O cronograma das duplicatas escriturais ocorre de maneira escalonada, com adesão voluntária a partir deste ano, obrigatoriedade para grandes empresas até o final de 2026, e entrada de pequenos/médios negócios até o fim de 2027. Ainda há uma dúvida sobre o momento em que a duplicata será escriturada, visto que não há obrigatoriedade. A perspectiva é que, com o tempo, toda duplicata transacionada no mercado financeiro seja escritural, mas nem toda empresa utiliza o título como lastro para antecipação. Existe uma expectativa de mercado, mas a adoção vai ocorrer por “ondas”, calibrando as apostas sobre a movimentação. Estima-se um volume de R$ 9 trilhões a R$ 10 trilhões a ser desbloqueado com esse mercado.

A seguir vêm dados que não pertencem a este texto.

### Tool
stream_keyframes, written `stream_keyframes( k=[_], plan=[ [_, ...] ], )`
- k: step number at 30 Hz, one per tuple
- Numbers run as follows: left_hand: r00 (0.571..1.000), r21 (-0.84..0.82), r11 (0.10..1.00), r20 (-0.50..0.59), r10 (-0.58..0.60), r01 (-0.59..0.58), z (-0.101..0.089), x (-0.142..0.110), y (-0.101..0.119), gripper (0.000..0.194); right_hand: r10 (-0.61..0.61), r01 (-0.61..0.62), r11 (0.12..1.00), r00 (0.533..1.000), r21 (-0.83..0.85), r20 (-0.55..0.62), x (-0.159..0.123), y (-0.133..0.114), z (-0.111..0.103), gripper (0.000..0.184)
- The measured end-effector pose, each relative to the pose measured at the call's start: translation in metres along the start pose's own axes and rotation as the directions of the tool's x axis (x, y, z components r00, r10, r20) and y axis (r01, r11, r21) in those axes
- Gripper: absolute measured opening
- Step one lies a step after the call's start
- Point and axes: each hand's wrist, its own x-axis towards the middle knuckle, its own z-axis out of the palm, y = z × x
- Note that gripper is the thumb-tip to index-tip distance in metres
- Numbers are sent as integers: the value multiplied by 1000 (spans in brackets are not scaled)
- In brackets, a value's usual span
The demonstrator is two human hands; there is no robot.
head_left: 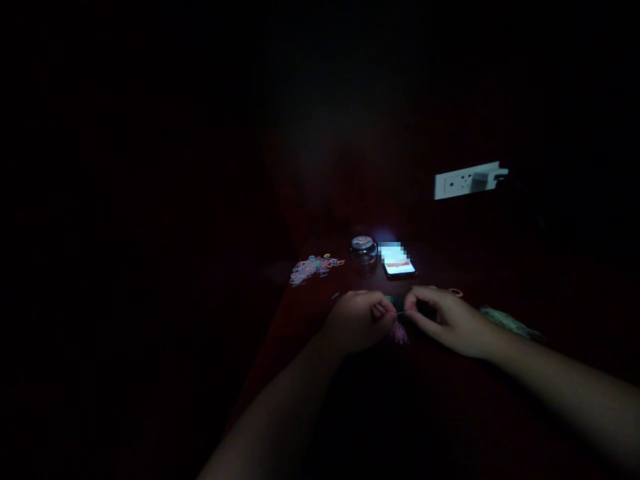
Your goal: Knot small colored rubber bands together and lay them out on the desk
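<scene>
My left hand [361, 320] and my right hand [449, 320] meet over the dark red table, fingertips pinched close together. A small bluish rubber band [400, 313] stretches across the short gap between them, gripped at both ends. Just below the fingertips lies a bunch of pink-purple rubber bands [399, 333]; whether it hangs from the held band I cannot tell. Something small and green [389, 299] shows behind my left fingers. To the left, farther back, is a loose pile of multicoloured rubber bands [313, 269].
A lit phone [400, 267] lies behind my hands, beside a round container [363, 245]. A pale, crumpled plastic bag [510, 323] rests near my right forearm. On the wall is a socket panel [457, 183] with a plug in it. Deep darkness hides the surroundings.
</scene>
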Motion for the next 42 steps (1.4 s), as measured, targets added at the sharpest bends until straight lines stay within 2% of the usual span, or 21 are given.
stream_keyframes(
  k=[5, 11, 18, 25, 31, 37, 42],
  plan=[
    [999, -56, 998, 30, 22, -20, 0, 0, 3, 8, -28, 28, 998, 999, 48, 16, -1, -2, 2, 13],
    [998, -46, 998, 37, 52, -50, -2, -1, 3, 9, -15, 13, 998, 999, 54, 39, 1, -1, 3, 17],
    [999, -42, 999, 37, 25, -24, -6, -4, -6, 5, -17, 13, 997, 998, 74, 60, 0, -2, 2, 16],
    [999, -34, 999, 37, 4, -2, -11, -5, -5, 4, -26, 22, 997, 998, 69, 52, -1, 1, 1, 17],
    [996, -58, 998, 85, 24, -20, -18, -7, -10, 4, -31, 29, 998, 999, 52, 40, -2, 3, 1, 17],
    [994, -67, 994, 76, -78, 83, -29, -11, -27, 7, 50, -49, 998, 998, 27, -32, -1, 12, -8, 17],
    [972, -89, 974, 131, -194, 207, -38, -13, -42, 11, 42, -40, 997, 999, 59, -19, -2, 17, -9, 17]
  ],
)
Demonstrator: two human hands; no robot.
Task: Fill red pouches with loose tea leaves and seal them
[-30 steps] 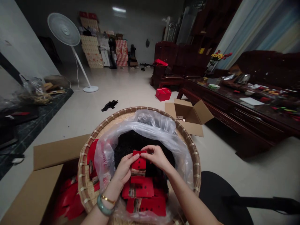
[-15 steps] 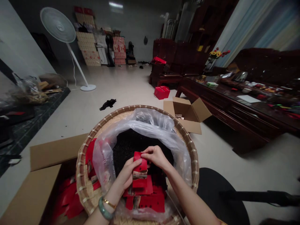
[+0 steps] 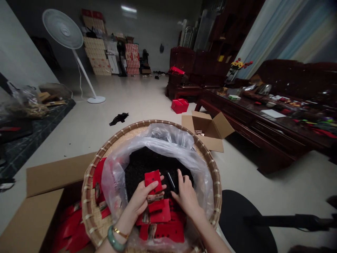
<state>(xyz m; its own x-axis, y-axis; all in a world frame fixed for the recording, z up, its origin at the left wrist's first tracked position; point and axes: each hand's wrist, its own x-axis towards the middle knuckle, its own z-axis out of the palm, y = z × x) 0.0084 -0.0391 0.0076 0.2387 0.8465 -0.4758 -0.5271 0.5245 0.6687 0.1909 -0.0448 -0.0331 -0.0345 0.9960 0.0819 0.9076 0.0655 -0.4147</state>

Esse novo ciclo, inclusive, exige uma mudança importante de mentalidade e de infraestrutura tecnológica. Na Vertrau, esse movimento tem sido acompanhado desde o início, porque a atuação está justamente na camada de infraestrutura operacional entre empresas da economia real e agentes financeiros. As plataformas da casa já foram concebidas para trabalhar com ativos registrados, integração com registradoras e automação dos fluxos de crédito, o que coloca seus clientes em uma posição mais preparada para esse novo ambiente. 

“O que estamos vendo agora é uma aceleração dessa agenda. Muitas empresas estão revisando seus processos de emissão de títulos, integração com ERPs e estruturas de antecipação de recebíveis para se adaptar a um mercado que será cada vez mais digital, rastreável e integrado às infraestruturas de registro”, conta o sócio fundador, acrescentando que, no longo prazo, acredita que esse movimento tende a ampliar o acesso das empresas ao crédito estruturado — justamente uma das agendas centrais da Vertrau.